St.Oswald. Uneindeutig, melancholisch, tiefgründig, schwarzweiß – so sind die Fotografien von Martin Waldbauer, die in der Ausstellung „Hoamad/Heimat: 2013 – 2018“ im Waldgeschichtlichen Museum in St. Oswald zu sehen sind. Die Vernissage findet am Donnerstag, 3. Mai 2018, um 19 Uhr statt.

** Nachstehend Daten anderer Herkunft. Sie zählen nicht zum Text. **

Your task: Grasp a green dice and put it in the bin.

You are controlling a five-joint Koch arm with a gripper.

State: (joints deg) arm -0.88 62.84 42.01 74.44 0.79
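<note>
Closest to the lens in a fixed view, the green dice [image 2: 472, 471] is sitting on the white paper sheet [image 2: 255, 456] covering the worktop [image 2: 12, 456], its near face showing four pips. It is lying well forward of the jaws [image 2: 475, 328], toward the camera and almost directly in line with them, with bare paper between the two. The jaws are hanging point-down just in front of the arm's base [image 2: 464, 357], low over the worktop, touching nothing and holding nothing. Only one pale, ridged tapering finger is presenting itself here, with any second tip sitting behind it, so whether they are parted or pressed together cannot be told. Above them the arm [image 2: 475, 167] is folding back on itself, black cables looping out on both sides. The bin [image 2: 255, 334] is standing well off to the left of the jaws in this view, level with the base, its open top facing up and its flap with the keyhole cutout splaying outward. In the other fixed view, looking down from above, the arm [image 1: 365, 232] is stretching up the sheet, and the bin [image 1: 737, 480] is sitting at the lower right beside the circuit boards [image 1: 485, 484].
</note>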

Die Fotografien von Martin Waldbauer stehen mehr für verschachtelte Verbindungen als für klare Aussagen und eröffnen oft erst bei zweiter Betrachtung ihre Besonderheit. „Ich sehe mich als Tagebuchfotograf“, sagt Waldbauer von sich selbst. Seine Fotografien entspringen stets aus einem situativen Empfinden heraus. Sie haben keinen Wahrheitsanspruch, sondern geben Rätsel auf und regen zum Nachdenken an. Stilistisch verbindet Waldbauer Portrait, Landschaft, Stillleben und Dokumentation in klassischer, analoger Schwarzweißfotografie. Der Interpretation der Negative in der Dunkelkammer kommt eine hohe Bedeutung zu. Die meisten seiner Handabzüge auf Bartypapier sind Unikate.

Die Ausstellung „Hoamad/Heimat. 2013-2018“ ist bis zum 7. November 2018, Dienstag bis Sonntag sowie an Feiertagen von 9 Uhr bis 17 Uhr, im Waldgeschichtlichen Museum St. Oswald zu sehen. Der Eintritt ist frei.